Work instruction: Copy out each line of the material below that holds the string "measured".

Data segment:
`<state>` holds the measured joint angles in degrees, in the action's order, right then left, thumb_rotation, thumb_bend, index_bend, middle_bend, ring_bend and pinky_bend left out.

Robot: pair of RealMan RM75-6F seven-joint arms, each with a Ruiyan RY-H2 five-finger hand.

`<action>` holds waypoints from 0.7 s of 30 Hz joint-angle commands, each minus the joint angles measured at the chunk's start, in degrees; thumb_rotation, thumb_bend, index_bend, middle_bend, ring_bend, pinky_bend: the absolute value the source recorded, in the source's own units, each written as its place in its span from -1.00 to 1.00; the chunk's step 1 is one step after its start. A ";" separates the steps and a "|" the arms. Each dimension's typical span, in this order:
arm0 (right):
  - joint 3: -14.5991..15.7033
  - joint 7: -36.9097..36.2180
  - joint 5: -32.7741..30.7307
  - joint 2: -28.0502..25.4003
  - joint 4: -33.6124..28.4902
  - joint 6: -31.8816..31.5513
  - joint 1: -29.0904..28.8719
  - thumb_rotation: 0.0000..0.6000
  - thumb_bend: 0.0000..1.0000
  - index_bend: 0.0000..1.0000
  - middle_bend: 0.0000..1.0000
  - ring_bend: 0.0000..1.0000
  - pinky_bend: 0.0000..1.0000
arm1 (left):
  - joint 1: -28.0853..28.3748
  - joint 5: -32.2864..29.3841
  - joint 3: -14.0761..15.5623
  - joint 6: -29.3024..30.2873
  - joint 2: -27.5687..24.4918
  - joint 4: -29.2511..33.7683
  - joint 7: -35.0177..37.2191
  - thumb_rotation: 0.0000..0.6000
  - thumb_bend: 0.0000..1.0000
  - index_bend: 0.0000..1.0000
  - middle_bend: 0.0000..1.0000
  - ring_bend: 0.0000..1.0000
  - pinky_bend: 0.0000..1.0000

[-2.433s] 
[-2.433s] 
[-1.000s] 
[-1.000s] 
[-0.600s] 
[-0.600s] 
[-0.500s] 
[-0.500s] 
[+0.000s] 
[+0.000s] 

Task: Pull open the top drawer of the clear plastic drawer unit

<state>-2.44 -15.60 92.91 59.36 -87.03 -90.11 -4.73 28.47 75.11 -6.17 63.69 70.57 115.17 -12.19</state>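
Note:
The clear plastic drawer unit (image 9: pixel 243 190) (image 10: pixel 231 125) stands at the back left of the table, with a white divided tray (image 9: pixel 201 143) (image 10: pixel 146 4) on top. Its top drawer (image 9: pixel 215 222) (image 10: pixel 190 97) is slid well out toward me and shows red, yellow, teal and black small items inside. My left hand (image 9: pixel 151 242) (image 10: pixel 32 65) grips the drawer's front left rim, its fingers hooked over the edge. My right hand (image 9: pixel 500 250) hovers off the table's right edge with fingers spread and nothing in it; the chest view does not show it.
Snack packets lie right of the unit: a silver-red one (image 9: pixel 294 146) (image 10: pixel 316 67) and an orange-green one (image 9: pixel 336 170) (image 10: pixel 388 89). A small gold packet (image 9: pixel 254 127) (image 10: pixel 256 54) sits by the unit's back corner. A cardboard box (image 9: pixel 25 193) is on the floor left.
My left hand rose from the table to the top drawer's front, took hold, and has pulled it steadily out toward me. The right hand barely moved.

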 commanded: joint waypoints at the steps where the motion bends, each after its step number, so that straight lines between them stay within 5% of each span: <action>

Solution:
`<state>` holds the measured joint angles in degrees, in the action's order, right then left, thumb_rotation, thumb_bend, index_bend, middle_bend, ring_bend and pinky_bend left out.
`<action>` holds waypoints from 0.7 s of 30 Hz joint-angle commands, each minus the joint angles measured at the chunk's start, in degrees; thumb_rotation, thumb_bend, index_bend, middle_bend, ring_bend, pinky_bend: the absolute value the source recorded, in the source's own units, each written as its place in its span from -1.00 to 1.00; the chunk's step 1 is one step after its start. A ";" separates the steps and a "|" the arms. Each dimension's typical span, in this order:

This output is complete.